Regulator Challenges
- Technical challenges to efficiently process and build analytics on a large volume of data.
- Ability within supervisory teams to analyze a single source of data instead of each team monitoring at a pre-defined level of aggregation in form-based reports.
- Balancing act between expanding data compliance to banks or innovating to analyze macroeconomic problems.
- Ununiform regulatory definitions and data availability across regulated-entities and regulators (even in the same jurisdiction) create complexity in data reporting and analysis.
While there are challenges in unlocking the value of data for institutions and regulators, there is also hope or more proactively, preparation.
A Granular-Data Reporting Framework: Futureproofing
Banks can avoid several key risks, including the following, by establishing a GDR framework early in their transformation process:
- Reactive scramble and higher costs: Late implementation or waiting until GDR becomes mandatory can lead to rushed and potentially flawed system implementations, incurring higher costs.
– By proactively developing a strong end-to-end data-management framework and removing current reporting silos, banks can have a well-defined plan for data collection, storage, and reporting.
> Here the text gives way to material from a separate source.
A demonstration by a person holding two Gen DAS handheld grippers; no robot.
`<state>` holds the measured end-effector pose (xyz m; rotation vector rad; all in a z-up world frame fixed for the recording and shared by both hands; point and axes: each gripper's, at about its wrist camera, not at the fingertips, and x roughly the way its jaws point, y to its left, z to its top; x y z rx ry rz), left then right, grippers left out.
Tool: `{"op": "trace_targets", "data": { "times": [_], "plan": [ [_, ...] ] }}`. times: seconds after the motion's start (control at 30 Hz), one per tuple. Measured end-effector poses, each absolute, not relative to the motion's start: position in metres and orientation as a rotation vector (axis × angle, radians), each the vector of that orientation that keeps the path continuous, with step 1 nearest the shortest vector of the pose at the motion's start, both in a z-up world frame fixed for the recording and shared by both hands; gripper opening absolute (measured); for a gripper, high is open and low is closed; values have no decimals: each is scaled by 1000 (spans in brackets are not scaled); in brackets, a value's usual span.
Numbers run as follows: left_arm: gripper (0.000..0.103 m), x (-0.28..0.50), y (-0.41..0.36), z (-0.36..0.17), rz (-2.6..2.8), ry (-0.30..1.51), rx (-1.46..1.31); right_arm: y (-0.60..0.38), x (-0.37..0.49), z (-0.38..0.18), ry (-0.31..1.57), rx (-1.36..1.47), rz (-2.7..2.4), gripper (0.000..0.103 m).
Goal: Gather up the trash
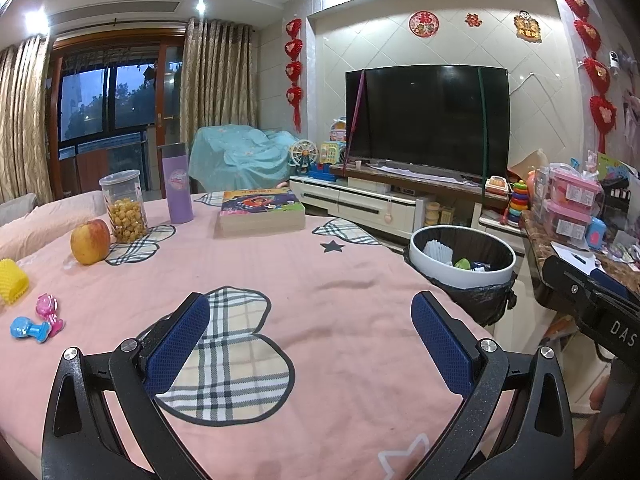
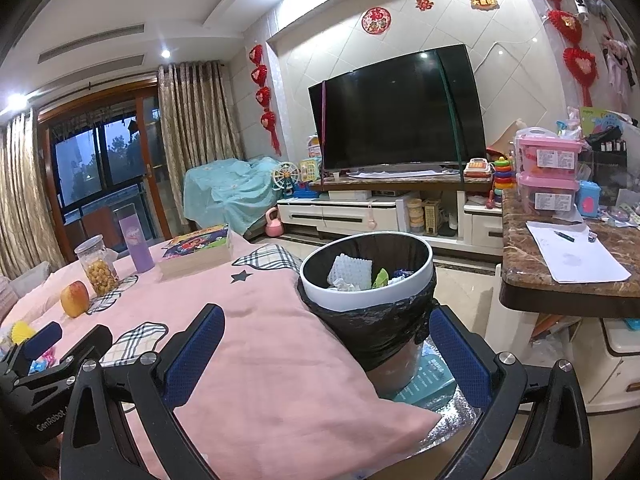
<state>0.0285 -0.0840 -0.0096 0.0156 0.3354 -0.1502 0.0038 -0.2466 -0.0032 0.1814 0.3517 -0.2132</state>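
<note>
A white-rimmed trash bin (image 1: pixel 464 276) (image 2: pixel 366 292) with a black liner stands just off the table's right edge; it holds white foam netting (image 2: pixel 350 270), crumpled paper and a green scrap. My left gripper (image 1: pixel 310 312) hovers open over the pink tablecloth (image 1: pixel 280 272), nothing between its blue pads. My right gripper (image 2: pixel 326 330) is open and empty too, at the table's right corner with the bin straight ahead. At the far left of the table lie a yellow foam net sleeve (image 1: pixel 12 286) (image 2: pixel 22 332) and small blue and pink plastic pieces (image 1: pixel 38 322).
An apple (image 1: pixel 90 242), a jar of yellow snacks (image 1: pixel 123 206), a purple bottle (image 1: pixel 177 184) and a boxed book (image 1: pixel 260 210) stand at the table's far side. A marble counter (image 2: pixel 560 280) with paper and pink boxes is to the right. A TV stand lies beyond.
</note>
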Motion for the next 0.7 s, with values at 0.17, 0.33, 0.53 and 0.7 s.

This approach allows for more efficient use of limited resources.
- Data-quality issues and regulatory scrutiny: Without a GDR framework, banks are prone to inconsistent or inaccurate data spread across various systems. Cleaning this data becomes a significant burden when facing mandatory reporting deadlines.
– An early focus on GDR allows banks to implement data-quality checks and cleansing processes. This ensures the accuracy and consistency of reported data, minimizing the risk of regulatory scrutiny due to data quality issues.
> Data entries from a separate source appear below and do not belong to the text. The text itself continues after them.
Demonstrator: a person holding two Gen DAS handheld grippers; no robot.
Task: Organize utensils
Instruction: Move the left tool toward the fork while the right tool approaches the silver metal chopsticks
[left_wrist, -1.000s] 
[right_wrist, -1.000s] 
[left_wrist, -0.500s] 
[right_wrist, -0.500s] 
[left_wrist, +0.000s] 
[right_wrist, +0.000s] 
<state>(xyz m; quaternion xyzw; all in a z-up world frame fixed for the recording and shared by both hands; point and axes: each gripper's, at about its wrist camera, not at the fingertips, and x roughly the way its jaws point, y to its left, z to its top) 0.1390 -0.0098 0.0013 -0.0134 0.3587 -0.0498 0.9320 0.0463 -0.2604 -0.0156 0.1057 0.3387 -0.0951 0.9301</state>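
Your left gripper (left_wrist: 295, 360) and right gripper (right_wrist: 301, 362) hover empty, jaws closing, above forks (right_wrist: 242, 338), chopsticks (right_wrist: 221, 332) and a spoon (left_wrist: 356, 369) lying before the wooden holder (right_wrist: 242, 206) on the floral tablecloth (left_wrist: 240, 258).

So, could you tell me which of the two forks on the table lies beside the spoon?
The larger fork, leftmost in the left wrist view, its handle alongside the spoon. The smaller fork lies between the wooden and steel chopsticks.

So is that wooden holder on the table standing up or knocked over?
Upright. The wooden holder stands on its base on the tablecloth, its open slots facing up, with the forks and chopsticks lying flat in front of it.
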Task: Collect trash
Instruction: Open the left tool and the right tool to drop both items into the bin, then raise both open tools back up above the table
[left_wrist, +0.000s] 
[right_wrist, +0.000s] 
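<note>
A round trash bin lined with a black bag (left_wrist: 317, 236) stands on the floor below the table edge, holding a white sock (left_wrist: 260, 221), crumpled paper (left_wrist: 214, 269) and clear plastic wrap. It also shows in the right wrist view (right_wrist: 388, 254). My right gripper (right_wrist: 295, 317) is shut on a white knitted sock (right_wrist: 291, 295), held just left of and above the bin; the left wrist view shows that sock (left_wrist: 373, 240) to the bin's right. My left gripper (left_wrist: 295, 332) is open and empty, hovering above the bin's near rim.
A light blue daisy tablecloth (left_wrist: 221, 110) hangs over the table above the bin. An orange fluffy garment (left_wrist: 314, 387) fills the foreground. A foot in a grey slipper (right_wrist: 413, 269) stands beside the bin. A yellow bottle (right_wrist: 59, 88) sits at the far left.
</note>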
- Regulatory friction and potential penalties: A rushed implementation can lead to compliance gaps, increasing the risk of regulatory penalties.
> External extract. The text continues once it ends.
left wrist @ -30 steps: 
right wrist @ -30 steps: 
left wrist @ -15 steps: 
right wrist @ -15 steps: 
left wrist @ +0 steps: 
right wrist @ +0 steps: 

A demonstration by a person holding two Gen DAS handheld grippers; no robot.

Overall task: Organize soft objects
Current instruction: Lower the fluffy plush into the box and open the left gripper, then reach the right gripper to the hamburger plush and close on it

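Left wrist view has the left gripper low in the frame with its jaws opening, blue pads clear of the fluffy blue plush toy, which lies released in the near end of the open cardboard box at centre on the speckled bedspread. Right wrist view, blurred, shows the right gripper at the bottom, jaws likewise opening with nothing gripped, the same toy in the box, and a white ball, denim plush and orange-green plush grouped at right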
– By integrating a GDR framework, banks ensure that they have the systems and processes to comply with reporting requirements from the outset. This smooths the transition with regulators and reduces the likelihood of non-compliance and/or penalties.
- Missed opportunity to enhance risk management: Without a GDR framework, banks must rely on less granular data for assessment, limiting their ability to proactively identify and address potential risks.
– A GDR framework provides banks with access to a richer data pool. By analyzing this data, banks gain deeper, data-driven insights into their risk profile for more effective risk-management strategies.
- Competitive disadvantage and reputational risk: Banks that are slow to adapt to GDR risk lagging behind competitors who have a robust framework.
– An early focus on a GDR framework demonstrates a bank’s commitment to compliance and data-driven decision-making. This can enhance their reputation within the market and attract investors who value transparency and risk management.
In other words, they can take key steps that facilitate a successful GDR compliance
- Collect, consolidate, and cleanse data at the most granular level.
- Centralize regulatory classifications and data enrichment.
- Gain stakeholders’ confidence by instituting the correct reconciliation and analytics framework.
- Transition from siloed top-down reporting to data-driven bottom-up reporting.
- Establish an operating model with the necessary workflows and user-access management.
Additionally, fostering a culture of data literacy and collaboration across departments is essential for ensuring that GDR becomes an integral part of the bank's operational processes.
By deploying the appropriate GDR framework, instead of tactical solutions that simply address regulatory requirements, banks can smoothly navigate the transition, avoid costly missteps, and unlock the GDR benefits for improved risk management, regulatory efficiency, and a stronger market position. Not to mention, futureproof themselves for the next inevitable rounds of change.